Work instruction: In the entries below, the lines from the one with "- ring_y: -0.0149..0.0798" through the one with "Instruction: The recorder" are to be copied exactly; both ends count.
····················
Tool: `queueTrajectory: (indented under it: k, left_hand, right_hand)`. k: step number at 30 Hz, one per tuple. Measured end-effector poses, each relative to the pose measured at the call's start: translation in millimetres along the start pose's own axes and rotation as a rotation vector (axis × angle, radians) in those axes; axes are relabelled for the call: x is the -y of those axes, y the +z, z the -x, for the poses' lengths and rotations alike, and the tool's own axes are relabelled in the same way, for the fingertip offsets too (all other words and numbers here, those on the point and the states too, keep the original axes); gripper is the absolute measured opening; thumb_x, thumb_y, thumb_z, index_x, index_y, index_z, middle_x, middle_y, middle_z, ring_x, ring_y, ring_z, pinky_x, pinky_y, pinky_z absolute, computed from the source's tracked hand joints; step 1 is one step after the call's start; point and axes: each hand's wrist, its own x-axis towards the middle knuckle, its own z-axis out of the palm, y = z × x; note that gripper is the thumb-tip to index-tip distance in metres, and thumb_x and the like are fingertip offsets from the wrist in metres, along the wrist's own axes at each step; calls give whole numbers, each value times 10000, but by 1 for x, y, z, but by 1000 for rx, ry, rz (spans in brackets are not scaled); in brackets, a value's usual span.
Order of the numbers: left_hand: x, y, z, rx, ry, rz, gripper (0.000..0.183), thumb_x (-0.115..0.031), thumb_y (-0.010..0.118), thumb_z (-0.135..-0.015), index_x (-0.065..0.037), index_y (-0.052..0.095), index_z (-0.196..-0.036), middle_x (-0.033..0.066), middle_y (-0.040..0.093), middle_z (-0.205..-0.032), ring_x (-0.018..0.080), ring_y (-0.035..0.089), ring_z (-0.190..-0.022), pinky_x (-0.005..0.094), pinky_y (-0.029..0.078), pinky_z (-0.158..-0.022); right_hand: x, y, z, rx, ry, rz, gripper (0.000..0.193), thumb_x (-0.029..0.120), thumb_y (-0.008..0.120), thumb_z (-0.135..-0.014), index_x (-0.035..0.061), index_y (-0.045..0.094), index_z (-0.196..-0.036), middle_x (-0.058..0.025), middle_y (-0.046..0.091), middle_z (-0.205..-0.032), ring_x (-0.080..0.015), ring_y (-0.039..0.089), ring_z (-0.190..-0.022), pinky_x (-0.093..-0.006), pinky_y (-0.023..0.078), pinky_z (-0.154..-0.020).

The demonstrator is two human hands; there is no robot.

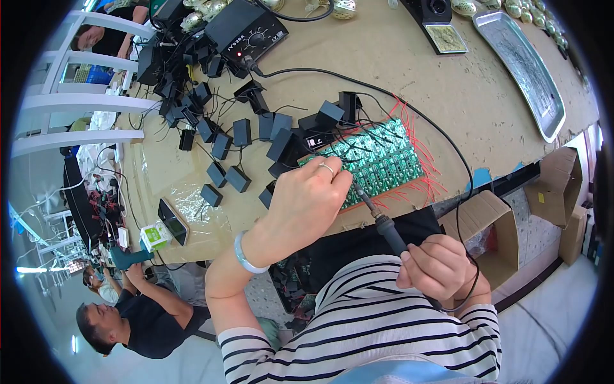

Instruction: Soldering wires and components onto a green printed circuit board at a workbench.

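My right hand (pixel 436 267) grips a soldering iron (pixel 391 235) by its dark handle. The metal tip points up and left to the near edge of a panel of green circuit boards (pixel 387 163), close to my left fingertips. Over the panel's near left part, my left hand (pixel 310 197) is closed in a pinch; what its fingers hold is hidden. Thin red wires (pixel 430 182) stick out along the panel's edges. Small black boxes (pixel 242 132) with black leads lie to the left, and some of them rest against the panel's far left side, their leads crossing it.
A soldering station (pixel 248 37) with a dial stands at the far left, its cable (pixel 441 131) curving right to the iron. A metal tray (pixel 521 70) and an iron stand (pixel 441 32) are at far right. Cardboard boxes (pixel 489 233) sit below the right edge. A co-worker (pixel 137 317) works at left.
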Motion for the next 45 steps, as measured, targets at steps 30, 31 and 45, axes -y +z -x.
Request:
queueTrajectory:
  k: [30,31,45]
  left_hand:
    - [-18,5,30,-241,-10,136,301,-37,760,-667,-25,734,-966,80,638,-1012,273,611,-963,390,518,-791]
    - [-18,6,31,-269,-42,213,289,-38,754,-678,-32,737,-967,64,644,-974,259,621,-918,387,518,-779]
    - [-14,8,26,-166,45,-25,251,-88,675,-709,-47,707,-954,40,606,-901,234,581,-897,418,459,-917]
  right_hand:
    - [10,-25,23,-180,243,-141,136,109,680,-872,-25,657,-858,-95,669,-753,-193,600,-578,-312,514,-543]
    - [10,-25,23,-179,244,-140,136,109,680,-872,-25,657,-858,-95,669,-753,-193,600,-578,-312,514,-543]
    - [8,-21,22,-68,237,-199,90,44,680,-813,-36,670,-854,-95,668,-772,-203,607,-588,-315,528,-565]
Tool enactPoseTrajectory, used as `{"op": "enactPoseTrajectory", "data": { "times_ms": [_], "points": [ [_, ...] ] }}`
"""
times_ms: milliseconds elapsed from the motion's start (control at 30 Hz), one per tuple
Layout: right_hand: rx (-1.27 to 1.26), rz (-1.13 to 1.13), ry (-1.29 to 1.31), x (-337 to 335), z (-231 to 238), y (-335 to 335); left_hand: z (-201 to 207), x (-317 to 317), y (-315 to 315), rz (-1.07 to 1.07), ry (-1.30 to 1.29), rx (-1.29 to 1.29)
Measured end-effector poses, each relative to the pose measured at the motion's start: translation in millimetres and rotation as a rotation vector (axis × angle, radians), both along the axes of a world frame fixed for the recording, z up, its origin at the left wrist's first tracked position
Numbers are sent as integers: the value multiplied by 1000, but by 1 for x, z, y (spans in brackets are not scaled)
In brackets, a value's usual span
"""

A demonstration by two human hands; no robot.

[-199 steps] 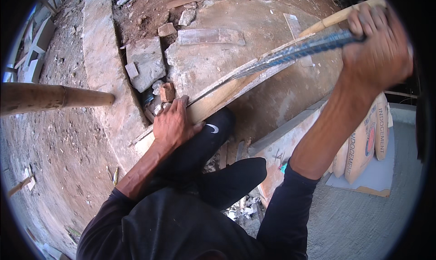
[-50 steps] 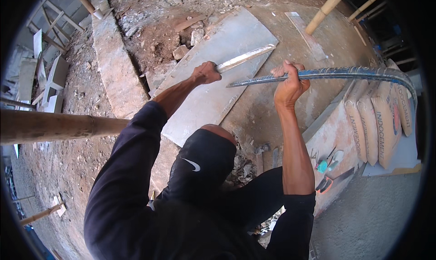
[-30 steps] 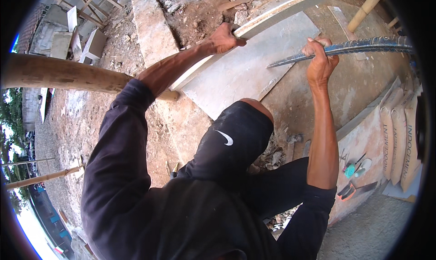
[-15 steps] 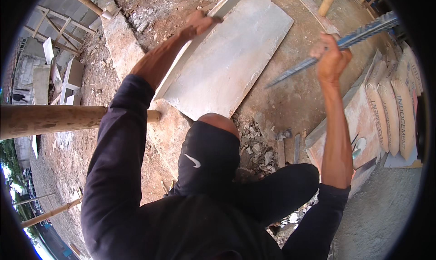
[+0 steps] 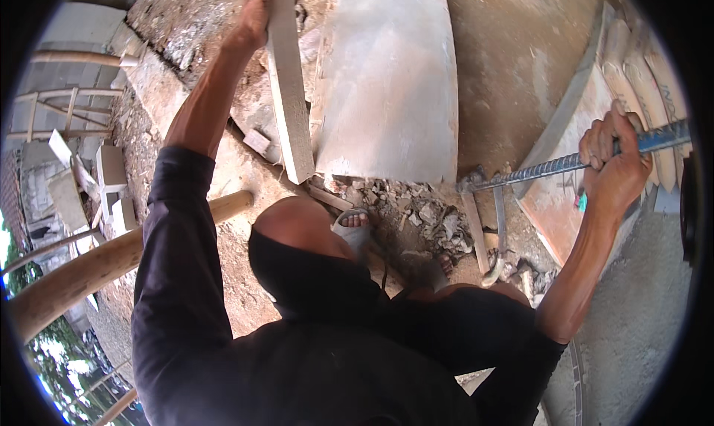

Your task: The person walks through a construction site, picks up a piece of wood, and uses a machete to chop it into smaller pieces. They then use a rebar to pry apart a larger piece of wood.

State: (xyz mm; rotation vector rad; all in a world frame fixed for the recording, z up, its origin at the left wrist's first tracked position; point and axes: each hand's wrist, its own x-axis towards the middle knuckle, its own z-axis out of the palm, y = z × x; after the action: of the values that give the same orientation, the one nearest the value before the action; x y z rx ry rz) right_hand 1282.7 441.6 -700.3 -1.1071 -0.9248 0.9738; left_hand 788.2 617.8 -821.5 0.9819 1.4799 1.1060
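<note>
My left hand (image 5: 257,17) grips the upper part of a pale squared timber (image 5: 287,91), which slants down toward me beside a wide grey-white panel (image 5: 387,76) lying on the ground. A gap shows between timber and panel. On the right, my right hand (image 5: 616,155) is closed round a bluish ribbed steel bar (image 5: 539,172). The bar points leftward, its tip by a hammer (image 5: 474,229) whose head it partly overlaps in view; whether they touch I cannot tell. Beside the hammer lies a curved metal bar (image 5: 499,221).
Broken rubble (image 5: 424,218) lies between the panel and my sandalled foot (image 5: 353,225). Stacked sacks (image 5: 639,84) stand at the right beside a stained board (image 5: 554,210). A bamboo pole (image 5: 97,270) crosses at the left, near white blocks (image 5: 111,173).
The timber has come away from the panel's left edge and moved left with my left hand. My right hand has moved right and lower, carrying the steel bar. My view has turned too.
</note>
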Motion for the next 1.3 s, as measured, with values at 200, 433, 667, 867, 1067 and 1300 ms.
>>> {"op": "enactPoseTrajectory", "data": {
  "times_ms": [200,433,667,867,1067,1300],
  "points": [
    [-5,-41,30,34,20,-36,-71,-15,19,53,-146,121],
    [-384,-82,-387,18,-21,-62,-111,68,25,146,304,-37],
    [-367,-67,-453,15,-36,-103,-128,106,16,-25,566,-174],
    [43,-137,-145,25,17,-87,-189,62,-73,-37,607,-321],
    [242,-401,10,13,33,-70,-185,129,-195,-66,675,-496],
    [185,-416,46,-18,4,-48,-240,124,-226,-260,549,-516]
  ]
}}
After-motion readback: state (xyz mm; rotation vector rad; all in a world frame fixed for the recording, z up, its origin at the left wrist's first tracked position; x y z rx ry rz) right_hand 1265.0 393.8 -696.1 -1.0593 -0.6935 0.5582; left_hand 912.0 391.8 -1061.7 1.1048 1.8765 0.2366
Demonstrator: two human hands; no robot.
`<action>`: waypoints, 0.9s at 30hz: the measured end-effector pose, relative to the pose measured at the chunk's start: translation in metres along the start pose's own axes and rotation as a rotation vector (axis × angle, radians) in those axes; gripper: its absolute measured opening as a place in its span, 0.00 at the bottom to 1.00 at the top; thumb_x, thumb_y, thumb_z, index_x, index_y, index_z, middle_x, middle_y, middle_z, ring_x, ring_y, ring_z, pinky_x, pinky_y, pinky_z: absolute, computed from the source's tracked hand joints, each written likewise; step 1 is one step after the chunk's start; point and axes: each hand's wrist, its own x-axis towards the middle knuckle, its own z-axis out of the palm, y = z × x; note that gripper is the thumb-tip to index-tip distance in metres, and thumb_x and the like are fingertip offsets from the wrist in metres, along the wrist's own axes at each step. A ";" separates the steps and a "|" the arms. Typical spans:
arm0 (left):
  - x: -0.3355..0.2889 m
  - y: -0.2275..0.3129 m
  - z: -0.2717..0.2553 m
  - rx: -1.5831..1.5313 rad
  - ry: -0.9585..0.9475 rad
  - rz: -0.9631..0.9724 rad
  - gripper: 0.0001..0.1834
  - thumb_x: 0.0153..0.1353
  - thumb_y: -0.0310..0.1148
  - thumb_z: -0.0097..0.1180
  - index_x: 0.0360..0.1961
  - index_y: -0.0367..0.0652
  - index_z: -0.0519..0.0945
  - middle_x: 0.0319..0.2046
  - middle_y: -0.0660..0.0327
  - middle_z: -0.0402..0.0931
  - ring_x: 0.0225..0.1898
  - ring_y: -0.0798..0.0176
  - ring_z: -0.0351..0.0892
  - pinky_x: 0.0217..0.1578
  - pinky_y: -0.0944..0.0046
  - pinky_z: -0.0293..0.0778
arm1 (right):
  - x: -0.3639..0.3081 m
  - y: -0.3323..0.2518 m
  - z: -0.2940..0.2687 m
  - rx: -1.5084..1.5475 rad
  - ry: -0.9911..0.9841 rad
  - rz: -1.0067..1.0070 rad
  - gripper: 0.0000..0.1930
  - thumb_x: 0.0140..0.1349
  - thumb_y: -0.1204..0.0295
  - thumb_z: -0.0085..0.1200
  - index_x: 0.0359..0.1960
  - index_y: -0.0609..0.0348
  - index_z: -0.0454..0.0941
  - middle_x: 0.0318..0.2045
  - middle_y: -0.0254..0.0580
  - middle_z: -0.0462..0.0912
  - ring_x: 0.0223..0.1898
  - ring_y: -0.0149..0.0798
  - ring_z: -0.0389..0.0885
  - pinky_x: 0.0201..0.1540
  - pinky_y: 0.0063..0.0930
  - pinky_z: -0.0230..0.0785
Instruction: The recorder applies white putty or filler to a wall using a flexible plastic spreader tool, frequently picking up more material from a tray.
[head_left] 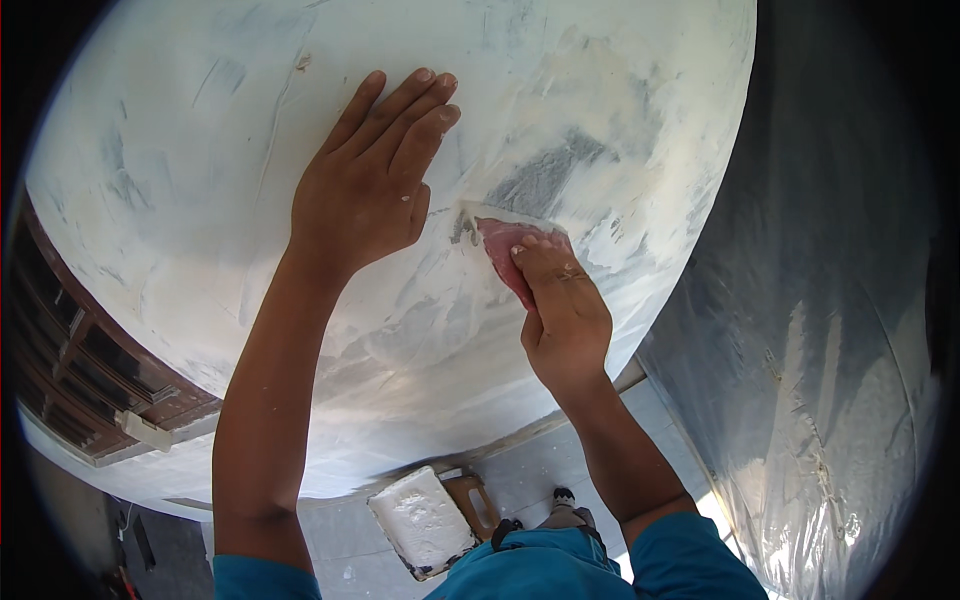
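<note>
A white wall (200,170) with grey, uneven patches of filler fills most of the head view. My left hand (365,185) lies against it at the upper middle, its fingers stretched out and holding nothing. To the right and lower, my right hand (568,315) grips a flat red putty spreader (498,248), with the thumb and fingers closed on its lower part. The spreader's upper edge meets the wall beside a dark grey patch (550,175). White smears mark the fingers of both hands.
Below, near my feet, a tray of white paste (420,515) stands on grey floor tiles (540,465), with a brown wooden piece (478,505) beside it. A brown-framed window (100,360) is set in the wall at left. Clear plastic sheeting (800,400) hangs at right.
</note>
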 end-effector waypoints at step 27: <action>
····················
Result of the task:
  - ring_y: -0.0149..0.0798
  - ring_z: -0.0389..0.0885
  - pinky_x: 0.0201..0.1540
  - pinky_y: 0.0063..0.0930
  - pinky_z: -0.0230..0.0785
Instruction: The recorder applies white putty or filler to a wall using a flexible plastic spreader tool, frequently picking up more material from a tray.

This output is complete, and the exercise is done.